**What you are asked to do**
Any picture in the data below should be skipped, while every line is repeated exactly.

____

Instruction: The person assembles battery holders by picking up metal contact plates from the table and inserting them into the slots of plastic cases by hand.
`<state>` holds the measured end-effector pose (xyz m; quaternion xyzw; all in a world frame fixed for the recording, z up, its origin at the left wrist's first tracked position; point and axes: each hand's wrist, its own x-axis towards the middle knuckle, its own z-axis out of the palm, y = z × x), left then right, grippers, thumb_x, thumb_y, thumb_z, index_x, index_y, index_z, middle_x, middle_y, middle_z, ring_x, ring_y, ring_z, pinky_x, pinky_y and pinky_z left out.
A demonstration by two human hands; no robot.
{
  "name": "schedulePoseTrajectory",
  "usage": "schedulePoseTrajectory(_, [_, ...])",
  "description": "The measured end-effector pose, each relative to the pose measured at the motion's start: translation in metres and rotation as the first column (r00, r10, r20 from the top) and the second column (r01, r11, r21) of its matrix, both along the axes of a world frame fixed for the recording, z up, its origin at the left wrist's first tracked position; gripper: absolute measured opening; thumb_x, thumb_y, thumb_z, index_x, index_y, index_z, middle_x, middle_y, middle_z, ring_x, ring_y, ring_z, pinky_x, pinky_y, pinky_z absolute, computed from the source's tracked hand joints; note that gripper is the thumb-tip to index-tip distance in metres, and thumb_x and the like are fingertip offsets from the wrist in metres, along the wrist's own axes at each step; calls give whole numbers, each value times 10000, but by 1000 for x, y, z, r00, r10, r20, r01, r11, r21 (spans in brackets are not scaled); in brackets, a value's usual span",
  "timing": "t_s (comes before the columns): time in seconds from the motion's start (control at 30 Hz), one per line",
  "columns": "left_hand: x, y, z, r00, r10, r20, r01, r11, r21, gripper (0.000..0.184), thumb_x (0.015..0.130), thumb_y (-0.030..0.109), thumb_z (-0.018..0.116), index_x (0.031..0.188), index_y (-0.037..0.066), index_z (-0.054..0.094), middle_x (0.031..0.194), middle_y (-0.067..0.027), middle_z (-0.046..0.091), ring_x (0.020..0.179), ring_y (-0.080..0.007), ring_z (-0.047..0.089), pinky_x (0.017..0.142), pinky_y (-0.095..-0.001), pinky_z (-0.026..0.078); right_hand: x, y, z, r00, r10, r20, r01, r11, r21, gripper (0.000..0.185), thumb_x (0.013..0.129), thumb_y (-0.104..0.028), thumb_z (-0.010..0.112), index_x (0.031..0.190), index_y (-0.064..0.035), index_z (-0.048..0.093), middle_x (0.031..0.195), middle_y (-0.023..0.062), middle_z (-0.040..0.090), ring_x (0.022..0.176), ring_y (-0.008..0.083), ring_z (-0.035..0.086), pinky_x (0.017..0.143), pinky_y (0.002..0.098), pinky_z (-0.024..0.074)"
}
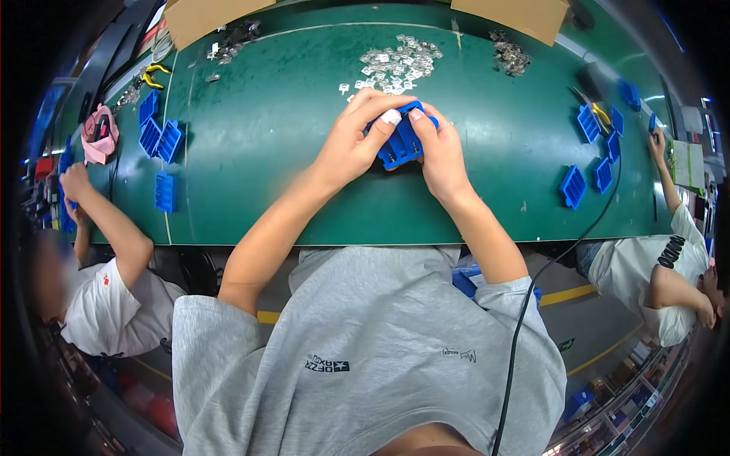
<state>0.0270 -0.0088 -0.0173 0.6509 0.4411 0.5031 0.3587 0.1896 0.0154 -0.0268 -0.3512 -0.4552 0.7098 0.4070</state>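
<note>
Near the middle of the green table, a blue plastic case (401, 146) with slots is held between both hands, above the tabletop. My left hand (357, 137) wraps round its left side, the thumb with a white covering on its tip pressing on the upper part. My right hand (441, 146) grips the right side, thumb on the top edge. Small dark parts show inside the slots; what lies under the fingertips is hidden. Just beyond my hands lies a pile of small metal pieces (399, 64).
Blue cases (169, 141) lie at the left, others (573, 187) at the right. Dark small parts (509, 57) and cardboard boxes (509, 17) are at the far side. Co-workers sit left (122, 304) and right (646, 273). A black cable (518, 334) hangs at the right.
</note>
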Motion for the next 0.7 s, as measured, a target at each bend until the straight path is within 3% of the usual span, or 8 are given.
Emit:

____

**Answer to the exercise**
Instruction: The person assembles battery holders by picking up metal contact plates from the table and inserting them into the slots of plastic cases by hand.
`<state>` holds the measured end-effector pose (xyz m; quaternion xyzw; all in a world frame fixed for the recording, z up, its origin at the left wrist's first tracked position; point and axes: each hand's wrist, its own x-axis towards the middle knuckle, its own z-axis out of the palm, y = z × x), left then right, grippers, thumb_x, thumb_y, thumb_z, index_x, index_y, index_z, middle_x, middle_y, middle_z, ring_x, ring_y, ring_z, pinky_x, pinky_y and pinky_z left out.
A demonstration by two human hands; no robot.
{
  "name": "schedulePoseTrajectory",
  "usage": "schedulePoseTrajectory(_, [_, ...])",
  "description": "The measured end-effector pose, each relative to the pose measured at the motion's start: translation in metres and rotation as the first column (r00, r10, r20 from the top) and the second column (r01, r11, r21) of its matrix, both along the axes of a world frame fixed for the recording, z up, its origin at the left wrist's first tracked position; gripper: absolute measured opening; thumb_x, thumb_y, thumb_z, index_x, index_y, index_z, middle_x, middle_y, middle_z, ring_x, ring_y, ring_z, pinky_x, pinky_y, pinky_z absolute, computed from the source's tracked hand joints; note that gripper is the thumb-tip to index-tip distance in metres, and thumb_x and the like are fingertip offsets from the wrist in metres, along the wrist's own axes at each step; calls give whole numbers, each value times 10000, but by 1000 for x, y, z, r00, r10, r20, r01, r11, r21 (spans in brackets are not scaled); in brackets, a value's usual span",
  "timing": "t_s (comes before the columns): time in seconds from the motion's start (control at 30 Hz), one per line",
  "columns": "left_hand: x, y, z, r00, r10, r20, r01, r11, r21, gripper (0.000..0.184), thumb_x (0.015..0.130), thumb_y (-0.030..0.109), thumb_z (-0.018..0.116), index_x (0.031..0.188), index_y (-0.037..0.066), index_z (-0.054..0.094), middle_x (0.031..0.194), middle_y (-0.067..0.027), middle_z (-0.046..0.091), ring_x (0.020..0.179), ring_y (-0.080..0.007), ring_z (-0.047..0.089), pinky_x (0.017..0.142), pinky_y (-0.095..-0.001), pinky_z (-0.026..0.078); right_hand: x, y, z, r00, r10, r20, r01, r11, r21, gripper (0.000..0.185), thumb_x (0.013..0.129), thumb_y (-0.104..0.028), thumb_z (-0.010..0.112), index_x (0.031..0.190), index_y (-0.064..0.035), index_z (-0.048..0.093), middle_x (0.031..0.195), middle_y (-0.023..0.062), middle_z (-0.040..0.090), ring_x (0.022..0.176), ring_y (-0.008..0.083), ring_z (-0.035..0.086), pinky_x (0.017..0.143), pinky_y (0.002..0.098), pinky_z (-0.024..0.074)"
}
<state>0.0270 -0.0088 -0.0173 0.6509 0.4411 0.5031 0.3587 0.1896 0.0154 -0.0268 -0.3512 -0.4552 0.7098 0.4070</state>
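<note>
Near the middle of the green table, a blue plastic case (401, 146) with slots is held between both hands, above the tabletop. My left hand (357, 137) wraps round its left side, the thumb with a white covering on its tip pressing on the upper part. My right hand (441, 146) grips the right side, thumb on the top edge. Small dark parts show inside the slots; what lies under the fingertips is hidden. Just beyond my hands lies a pile of small metal pieces (399, 64).
Blue cases (169, 141) lie at the left, others (573, 187) at the right. Dark small parts (509, 57) and cardboard boxes (509, 17) are at the far side. Co-workers sit left (122, 304) and right (646, 273). A black cable (518, 334) hangs at the right.
</note>
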Motion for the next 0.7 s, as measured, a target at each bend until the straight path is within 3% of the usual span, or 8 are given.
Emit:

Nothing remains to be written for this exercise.